This week formally kicked off Mayor Eric Adams’ plan to restore security on the New York City Subway, which has increased by more than 58%, and as a final climax, last weekend, at least eight attacks on trains and stations were reported, including passengers being stabbed, beaten and a couple of robberies. Half of the attacks occurred in the early morning hours, two at night and the other two in the afternoon, with Manhattan being the most affected county, with three violent acts, followed by Brooklyn and the Bronx, with two attacks and Queens with one. case, at the Jamaica station.
Aaron Donovan, spokesman for the Metropolitan Transportation Authority (MTA), was concerned about the wave of violence over the weekend and said that “what happened this weekend cannot be normal”.
And while the City is deploying about 2,500 policemen who will be patrolling stations and trains, and 30 teams of joint response, which includes social workers, medical experts and psychiatrists, to approach the homeless and mentally ill and offer them services and care, passengers like Julio Monroy expect to see changes very soon.
“It seems terrible to me to know that this weekend there were 8 stabbed people on the train, and I hope that things improve quickly, because the truth is that one no longer feels safe with so many crazy people and homeless people. who walk like Pedro around their house on the trains,” said the Colombian, who works at the Kennedy airport, and who mentioned not having seen any change in the first two days of the plan.
“I I know that this is not going to be fixed overnight, but I have not seen anything new in the presence of the police, and something that I think should be an immediate priority is that the police patrol stations and trains, especially at night and early in the morning, which is when there are fewer passengers,” said the father, who added that on Monday and Tuesday on his route from Manhattan to Jamaica, Queens, where one of the eight attacks over the weekend took place, he did not see a single police neither in the cars nor on the platforms. “I always use the train from 5: 13 in the morning and I arrive at my destination at 6: 20 and I did not see any officers on the way”.

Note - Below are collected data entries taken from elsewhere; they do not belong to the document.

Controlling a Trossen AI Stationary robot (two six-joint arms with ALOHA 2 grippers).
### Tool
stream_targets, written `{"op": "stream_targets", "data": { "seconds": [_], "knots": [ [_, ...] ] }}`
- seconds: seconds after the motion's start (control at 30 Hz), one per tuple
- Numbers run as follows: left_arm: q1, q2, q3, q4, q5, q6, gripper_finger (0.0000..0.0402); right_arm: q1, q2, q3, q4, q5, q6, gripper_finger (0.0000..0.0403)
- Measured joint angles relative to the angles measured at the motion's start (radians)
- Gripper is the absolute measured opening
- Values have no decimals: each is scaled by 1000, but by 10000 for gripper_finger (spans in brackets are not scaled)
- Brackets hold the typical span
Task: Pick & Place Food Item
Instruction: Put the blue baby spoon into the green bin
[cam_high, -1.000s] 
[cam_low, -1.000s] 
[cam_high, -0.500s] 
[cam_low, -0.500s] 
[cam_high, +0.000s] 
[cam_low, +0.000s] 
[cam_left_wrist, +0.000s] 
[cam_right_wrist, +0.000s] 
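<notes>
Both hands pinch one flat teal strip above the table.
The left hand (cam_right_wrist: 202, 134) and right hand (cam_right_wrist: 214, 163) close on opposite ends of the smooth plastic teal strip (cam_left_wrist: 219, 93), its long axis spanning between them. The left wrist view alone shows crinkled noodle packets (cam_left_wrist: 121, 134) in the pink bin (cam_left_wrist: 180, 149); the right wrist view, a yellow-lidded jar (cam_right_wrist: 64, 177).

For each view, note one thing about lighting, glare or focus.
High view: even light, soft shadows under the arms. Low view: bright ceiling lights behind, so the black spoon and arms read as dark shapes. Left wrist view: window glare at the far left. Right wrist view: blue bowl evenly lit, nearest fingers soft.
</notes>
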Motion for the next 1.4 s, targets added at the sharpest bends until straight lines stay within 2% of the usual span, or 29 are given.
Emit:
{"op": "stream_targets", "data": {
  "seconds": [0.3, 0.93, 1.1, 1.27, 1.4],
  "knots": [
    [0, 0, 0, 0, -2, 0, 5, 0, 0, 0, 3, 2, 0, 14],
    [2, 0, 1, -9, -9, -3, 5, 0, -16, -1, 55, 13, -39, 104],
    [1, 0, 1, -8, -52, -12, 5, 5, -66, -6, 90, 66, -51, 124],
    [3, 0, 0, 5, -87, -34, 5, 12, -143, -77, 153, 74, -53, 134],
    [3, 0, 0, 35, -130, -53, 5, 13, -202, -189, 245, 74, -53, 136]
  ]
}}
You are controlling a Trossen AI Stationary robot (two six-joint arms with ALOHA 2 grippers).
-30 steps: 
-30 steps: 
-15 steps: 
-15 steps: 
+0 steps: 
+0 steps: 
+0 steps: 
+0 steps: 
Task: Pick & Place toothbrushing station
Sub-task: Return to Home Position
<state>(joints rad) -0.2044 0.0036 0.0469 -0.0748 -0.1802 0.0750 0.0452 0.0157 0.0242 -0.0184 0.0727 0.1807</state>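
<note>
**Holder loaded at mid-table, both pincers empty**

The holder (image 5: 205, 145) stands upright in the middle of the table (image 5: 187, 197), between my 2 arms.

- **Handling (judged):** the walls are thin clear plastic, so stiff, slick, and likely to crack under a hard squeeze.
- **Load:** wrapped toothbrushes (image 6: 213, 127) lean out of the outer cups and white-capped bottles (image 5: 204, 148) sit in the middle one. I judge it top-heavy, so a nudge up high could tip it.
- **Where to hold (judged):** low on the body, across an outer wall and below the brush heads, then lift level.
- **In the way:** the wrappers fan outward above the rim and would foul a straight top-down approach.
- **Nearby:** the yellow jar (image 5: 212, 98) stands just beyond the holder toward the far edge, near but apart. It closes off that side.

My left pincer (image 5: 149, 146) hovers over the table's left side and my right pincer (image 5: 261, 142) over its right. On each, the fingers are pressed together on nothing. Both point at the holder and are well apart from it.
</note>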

The trains and stations of lines A, E, 1, 2, N and R, will be the first ones that integrated support groups will focus on.
Mayor promises zero tolerance
Mayor Eric Adams was blunt in affirming that although the carelessness that for decades has reigned in the public transport system of the Big Apple, where homeless people sleeping in cars , people smoking, passengers creating unhealthy conditions and people entering without paying became part of “normal”, the problem will not be solved overnight, but the beginning is zero tolerance towards these behaviors.
“The (train) system is not made to be housing, it is made to be transporta and we have to return to that basic philosophy,” said the local president, who explained that from now on all people traveling on the subway will be required to leave at the last stop of each train line, and there, the teams will offer services to the homeless.
This Tuesday the Mayor explained that the deployment plan for the specialized teams will be carried out gradually, and said that the first ones left on Monday 15 groups of the 16 contemplated by the initiative, to the stations and trains and the first actions were registered.
“We had contact with 100 people in the transportation system…remember that this is about reinforce the law but also a matter of dignity”, said Adams, mentioning that the plan is very well organized and that the goal is not to persecute anyone and expose them to cameras. “We talk about counseling, housing, giving people the services they need; let’s be clear, this is a problem that has existed for a long time”.